Requirement ▸ When you reach the line with "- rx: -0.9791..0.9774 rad" in the listing below, transcribe it and each line after it up to and including the line with "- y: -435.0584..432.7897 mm", exactly and with nothing else.

Supplied material ▸
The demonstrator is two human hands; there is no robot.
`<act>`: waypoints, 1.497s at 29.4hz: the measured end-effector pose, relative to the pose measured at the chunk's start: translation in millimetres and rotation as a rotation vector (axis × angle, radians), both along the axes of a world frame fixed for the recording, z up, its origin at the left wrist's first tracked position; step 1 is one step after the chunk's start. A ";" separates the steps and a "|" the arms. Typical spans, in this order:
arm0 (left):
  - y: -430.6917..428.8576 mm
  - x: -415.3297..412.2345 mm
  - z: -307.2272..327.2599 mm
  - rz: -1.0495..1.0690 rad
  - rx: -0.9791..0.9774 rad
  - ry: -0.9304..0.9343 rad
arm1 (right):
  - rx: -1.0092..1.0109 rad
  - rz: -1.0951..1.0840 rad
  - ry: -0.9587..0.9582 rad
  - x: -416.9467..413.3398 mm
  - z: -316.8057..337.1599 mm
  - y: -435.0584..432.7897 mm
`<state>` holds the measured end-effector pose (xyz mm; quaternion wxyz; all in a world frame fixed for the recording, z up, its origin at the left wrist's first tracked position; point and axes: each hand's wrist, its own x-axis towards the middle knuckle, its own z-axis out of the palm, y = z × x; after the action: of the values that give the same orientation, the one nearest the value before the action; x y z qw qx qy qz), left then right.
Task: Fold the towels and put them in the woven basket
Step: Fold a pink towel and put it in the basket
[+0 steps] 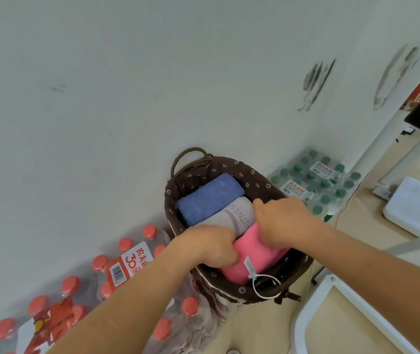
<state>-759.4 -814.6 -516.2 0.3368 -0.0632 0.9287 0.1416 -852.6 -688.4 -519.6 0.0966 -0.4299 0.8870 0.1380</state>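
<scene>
while both hands are down in the woven basket (239, 290), entries as follows.

1. pink towel (265, 251): folded, lying at the near end of the basket and touching the grey towel (232, 215). the blue towel (209, 198) lies beyond that, at the far end. all three sit side by side inside the brown flowered liner.
2. my left hand (211, 246): fingers curled round the pink towel's left end.
3. my right hand (280, 223): fingers curled over its far edge, knuckles up, against the grey towel.
4. step in hand, as i judge it: seating the last towel. i should press both ends down evenly so the fold does not spring open, keep it snug to the grey one without dragging that askew, and tuck in the white cord loop (265, 287), which hangs over the near rim.
5. surface: beige floor (372, 213). the basket stands on it, close against a white wall (127, 85) with its rope handle (188, 157) at the far end.
6. room: dark scuff marks (316, 83) on the wall. a pack of red-capped bottles (117, 267) lies to the left and a pack of green-capped bottles (321, 185) to the right. a white box (418, 208) lies further right.
</scene>
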 end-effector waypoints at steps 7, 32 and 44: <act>16.4 1.4 -7.5 -0.040 -0.256 0.160 | 0.027 -0.009 0.098 5.7 -13.6 -6.2; 25.8 -14.5 -15.1 -0.094 -0.408 0.269 | 0.050 0.232 -0.418 -17.3 3.5 7.5; 12.2 0.3 -22.2 0.033 -0.374 0.371 | 0.030 0.099 -0.480 -2.5 1.3 10.2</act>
<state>-759.1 -802.4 -538.4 0.1406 -0.1124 0.9835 -0.0178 -855.0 -678.2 -518.4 0.3040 -0.4917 0.8144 0.0495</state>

Answer below ▸
  - rx: -0.9791..0.9774 rad
  - ry: -0.9304..0.9343 rad
arm1 (right):
  - rx: -1.0092..1.0109 rad
  - rz: -1.0951..1.0840 rad
  - ry: -0.9587..0.9582 rad
  - x: -416.9467..413.3398 mm
  - z: -316.8057..337.1599 mm
  - y: -435.0584..432.7897 mm

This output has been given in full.